不過人們的生活依然能夠正常進行,除了嚴格一些,變化不是特別大。
“張兄,我有一事不明白,國主現在身邊的高手並不少,金刀司的勢力也早已可以跟煉妖司抗衡,爲何會落得如此下場,難道國主身邊,有小人?”韓江問道。
“具體我也不知道,只是我在朝天城上空觀察時候,發現在皇城之內,有一股極其強大恐怖的存在,那股力量是我無法抗衡的,所以我爲了不被發現,就及時撤離出朝天城了。”張風說道。

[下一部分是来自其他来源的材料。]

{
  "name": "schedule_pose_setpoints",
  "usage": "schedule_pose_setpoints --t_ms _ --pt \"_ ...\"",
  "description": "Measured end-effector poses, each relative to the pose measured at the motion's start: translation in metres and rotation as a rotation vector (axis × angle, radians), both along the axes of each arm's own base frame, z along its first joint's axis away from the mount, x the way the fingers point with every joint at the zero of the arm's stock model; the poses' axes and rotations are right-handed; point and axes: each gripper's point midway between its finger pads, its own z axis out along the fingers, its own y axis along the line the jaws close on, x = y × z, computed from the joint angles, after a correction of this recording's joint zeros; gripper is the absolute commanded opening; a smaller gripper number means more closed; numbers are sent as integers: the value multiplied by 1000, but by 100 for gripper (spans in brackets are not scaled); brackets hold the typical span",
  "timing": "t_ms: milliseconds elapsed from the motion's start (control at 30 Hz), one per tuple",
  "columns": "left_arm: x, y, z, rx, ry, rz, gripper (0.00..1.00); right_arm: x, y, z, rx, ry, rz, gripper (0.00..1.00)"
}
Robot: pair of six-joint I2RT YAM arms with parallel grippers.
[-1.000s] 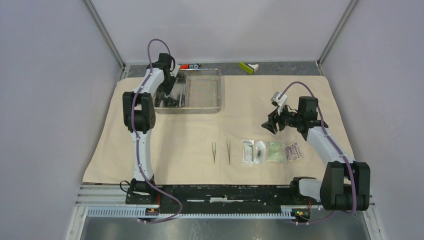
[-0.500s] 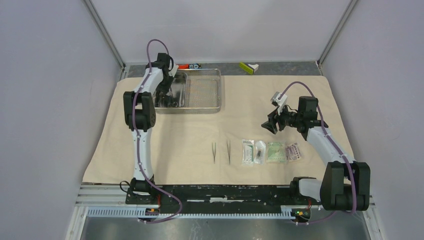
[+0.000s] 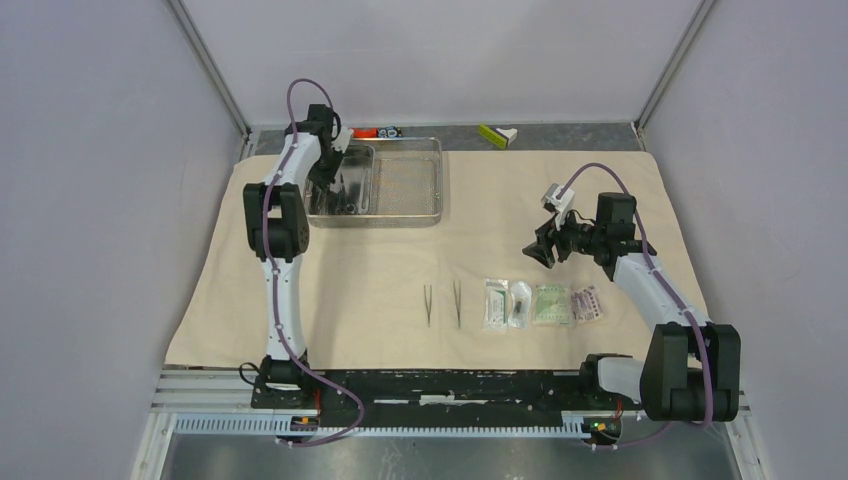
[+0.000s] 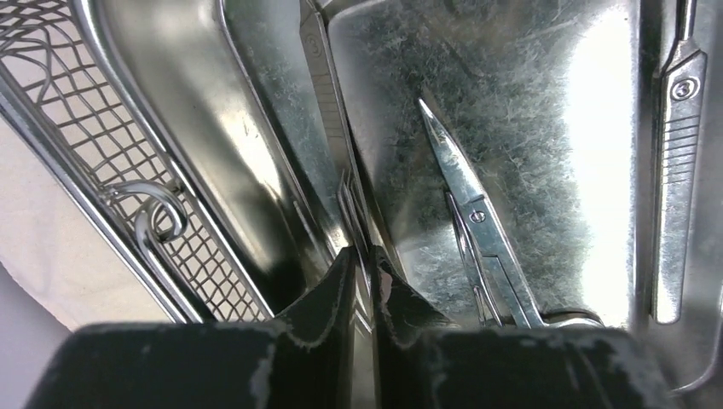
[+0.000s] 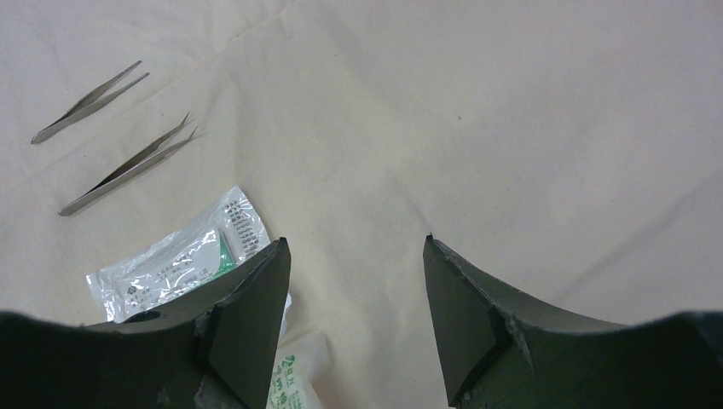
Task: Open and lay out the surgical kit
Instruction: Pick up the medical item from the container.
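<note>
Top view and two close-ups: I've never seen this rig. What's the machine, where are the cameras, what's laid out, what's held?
Two robot arms stand side by side at the near edge. The wide picture comes from a fixed camera above; each close-up from a wrist camera. On the beige cloth lie a steel tray, two tweezers and four sealed packets. The left gripper, in the tray beside scissors, pinches a thin metal instrument. The right gripper hangs open over the cloth, empty.

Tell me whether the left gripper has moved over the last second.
Yes: the left gripper has edged slightly left, toward the steel tray's left wall, jaws now pinching a thin instrument.
</note>
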Motion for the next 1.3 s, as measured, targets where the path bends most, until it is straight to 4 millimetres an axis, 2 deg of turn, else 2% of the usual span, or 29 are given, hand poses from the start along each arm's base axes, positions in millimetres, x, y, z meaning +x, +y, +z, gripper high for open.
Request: schedule_pose_setpoints --t_ms 167,600,833,967,1067,1300 --pt "-1 -4 1 -23 5 -9 2 0 0 0 0 0 0 66" --pt "-1 -9 2 -51 6 -19 2 0 0 0 0 0 0 65" --pt "-4 -21 8 -117 6 -40 2 0 0 0 0 0 0 66" --pt "-2 -26 25 -147 -25 -49 2 0 0 0 0 0 0 65" --pt "0 -30 54 -166 -82 -54 2 0 0 0 0 0 0 65" --pt "0 -37 90 -210 -153 -66 2 0 0 0 0 0 0 66"
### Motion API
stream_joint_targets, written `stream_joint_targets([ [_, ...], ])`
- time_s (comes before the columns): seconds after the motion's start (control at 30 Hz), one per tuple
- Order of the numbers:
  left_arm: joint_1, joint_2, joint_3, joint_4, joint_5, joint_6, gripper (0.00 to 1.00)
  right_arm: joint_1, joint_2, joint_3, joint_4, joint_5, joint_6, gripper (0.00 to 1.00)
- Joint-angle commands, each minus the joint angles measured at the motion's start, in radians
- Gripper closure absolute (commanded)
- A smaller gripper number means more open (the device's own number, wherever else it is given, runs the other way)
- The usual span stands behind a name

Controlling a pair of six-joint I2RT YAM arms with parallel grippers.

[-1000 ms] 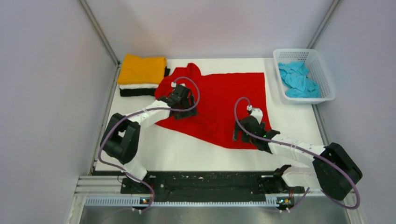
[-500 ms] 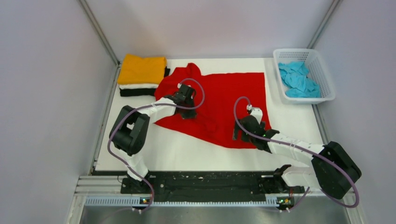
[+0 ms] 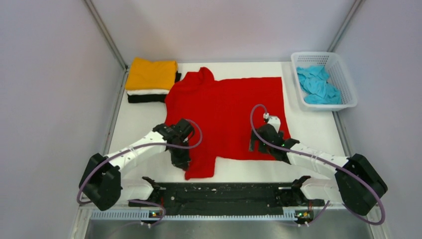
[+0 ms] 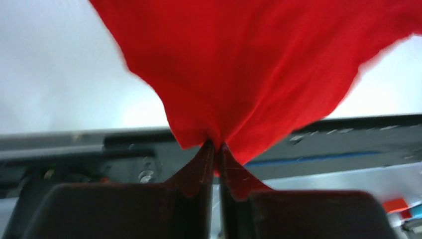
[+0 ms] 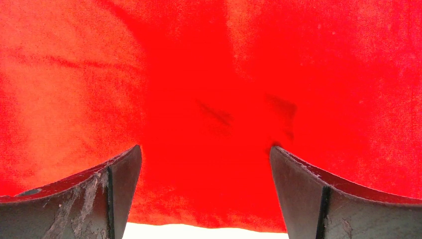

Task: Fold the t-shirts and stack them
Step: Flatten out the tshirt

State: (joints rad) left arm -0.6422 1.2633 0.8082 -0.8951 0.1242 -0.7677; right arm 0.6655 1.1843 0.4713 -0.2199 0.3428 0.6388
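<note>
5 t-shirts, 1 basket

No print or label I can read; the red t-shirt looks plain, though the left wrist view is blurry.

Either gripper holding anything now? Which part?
Left gripper is shut on the red t-shirt, pinching its near-left edge. Right gripper is open over it, holding nothing.

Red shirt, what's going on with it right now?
The left gripper is shut on a pinch of the red shirt near the front edge of the table. The right gripper hangs open over the shirt's near right side. Three folded shirts sit stacked far left; a blue shirt lies crumpled in the basket.
</note>
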Motion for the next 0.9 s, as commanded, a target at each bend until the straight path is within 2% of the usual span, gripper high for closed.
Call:
stream_joint_targets([
  [0.0, 0.006, -0.03, -0.019, -0.26, 0.048, -0.038, 0.65, -0.007, 0.009, -0.012, -0.043, -0.021, -0.012, 0.01],
  [0.03, 0.005, -0.033, 0.008, -0.268, 0.013, -0.038, 0.28, -0.006, 0.007, -0.01, -0.043, -0.019, -0.012, 0.01],
  [0.07, 0.006, -0.032, 0.049, -0.273, -0.025, -0.041, 0.03, -0.008, 0.003, -0.008, -0.042, -0.018, -0.013, 0.01],
  [0.17, 0.005, -0.029, 0.132, -0.237, -0.112, -0.044, 0.01, -0.007, -0.023, 0.002, -0.05, -0.017, -0.017, 0.01],
  [0.3, 0.019, -0.006, 0.186, -0.037, -0.236, -0.034, 0.01, -0.007, -0.064, 0.014, -0.048, -0.016, -0.015, 0.01],
  [0.47, 0.09, 0.103, 0.141, 0.249, -0.162, 0.01, 0.01, -0.007, -0.1, 0.037, -0.07, 0.002, -0.007, 0.01],
  [0.6, 0.118, 0.267, 0.172, 0.312, -0.215, 0.038, 0.01, -0.022, -0.07, 0.029, -0.053, 0.028, 0.007, 0.01],
  [0.87, 0.19, 0.551, 0.298, 0.389, -0.187, 0.092, 0.01, -0.154, 0.091, 0.003, 0.122, -0.002, 0.008, 0.01],
])
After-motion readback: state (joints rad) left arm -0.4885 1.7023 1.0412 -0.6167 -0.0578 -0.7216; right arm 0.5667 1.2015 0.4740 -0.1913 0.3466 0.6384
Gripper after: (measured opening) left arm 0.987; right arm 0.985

“還有張兄無法抗衡的,如果連劍仙都不敢靠近,那到底是什麼樣的東西,簡直不敢想象。”韓江擡頭望天,做出思索的樣子。
“所以我纔出來找你,那股力量估計只有你能解決,”張風說道:“如今,我事情也做完了,朝天城那邊我是幫不上什麼忙了,而且我作爲一個散修,不應該過多參與朝堂事情,一旦被人落下口實,到時候,修行界是容不下我的,剩下的就看韓兄自己了。”
韓江知道張風做的已經很講究了,也不好讓他跟隨自己去朝天城:“是啊,錢也拿到了,自然就得瀟灑去了。”
二人哈哈大笑,然後就此別過。
張風去交出風凌兒,風凌兒本想着跟韓江再瀟灑幾天,可惜韓江打算早早去往朝天城,把國主姜典給解決出來,然後再將金刀司給救出來。
所以,瀟灑遊玩的時間,肯定是沒有的。
風凌兒跟着張風回劍仙谷去了。
……
夜裏,韓江站在城牆上。
看着西部方向,這次去妖族境地用了十年,歸來兩手空空,朝天城還發生了大變化。
“先生,咱們是不是要回朝天城?”唐九妹在後面走來,站在韓江旁邊。
“嗯,回去。”韓江回答。
“那好,等我們解決了國主的事情,在朝天城再住幾年,我想那裏了。”唐九妹想到了跟韓江最早見面的那天夜裏。
她被衛兵和修士追殺,無意跳入了韓江的院子,那時候韓江正坐在院子當中。
還想到那些年,她整日做飯洗衣,過着平平常常的生活。
突然有種感慨,就是那種平淡的日子,似乎比天上飄來飄去的生活,有趣的多。
韓江看了看唐九妹,知道這丫頭這十年吃了太多苦,不但獨自守着他韓江的身體,還不斷面臨妖邪的襲擊。
“好。”韓江的回答很簡單,並沒有說太多話,直接給出一個肯定的答案,比什麼都重要。
唐九妹見韓江答應了,笑靨如花,兩隻眼睛似乎會放光,水靈靈地好看。
“先生說話可要算話,九妹記下了。”
邊疆的月似乎更大,滿地因爲落了許多雪,被照得白茫茫很明亮。
許多兵士見到韓江與唐九妹站在城牆上,也沒有去打擾,只是繞開,遠遠的行個禮,繼續去巡邏。